→ Assignment
Retype the lines below exactly, from the one that contains "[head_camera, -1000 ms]" through the last, and leave every picture out.

→ Input data
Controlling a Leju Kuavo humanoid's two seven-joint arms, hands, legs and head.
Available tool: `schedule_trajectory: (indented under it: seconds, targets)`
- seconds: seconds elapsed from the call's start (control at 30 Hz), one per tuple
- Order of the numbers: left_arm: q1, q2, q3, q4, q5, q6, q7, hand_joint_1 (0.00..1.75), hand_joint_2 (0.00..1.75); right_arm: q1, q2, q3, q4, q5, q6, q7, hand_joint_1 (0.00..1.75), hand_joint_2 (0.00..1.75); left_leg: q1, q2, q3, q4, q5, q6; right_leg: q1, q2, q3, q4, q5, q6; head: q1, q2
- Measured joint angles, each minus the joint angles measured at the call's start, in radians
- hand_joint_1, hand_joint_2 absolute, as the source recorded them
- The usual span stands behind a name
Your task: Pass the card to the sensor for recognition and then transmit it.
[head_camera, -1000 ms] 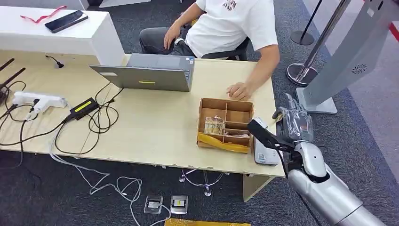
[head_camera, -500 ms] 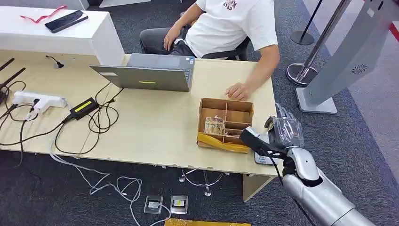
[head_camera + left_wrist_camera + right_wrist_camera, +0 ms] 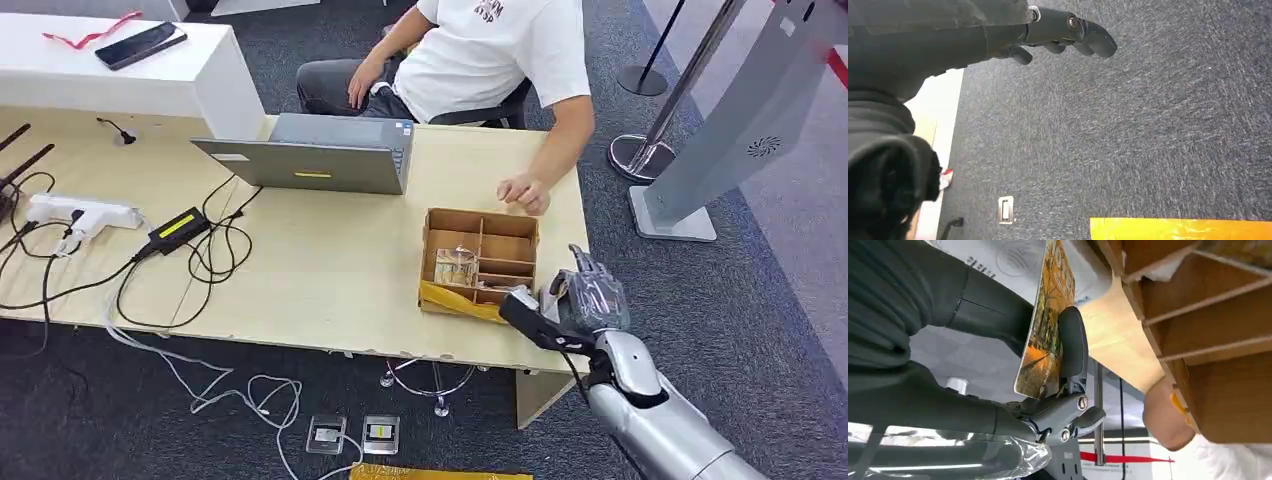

→ Finished task
[head_camera, -1000 ms] 
[head_camera, -500 ms] 
[head_camera + left_wrist_camera + right_wrist_camera, +0 ms] 

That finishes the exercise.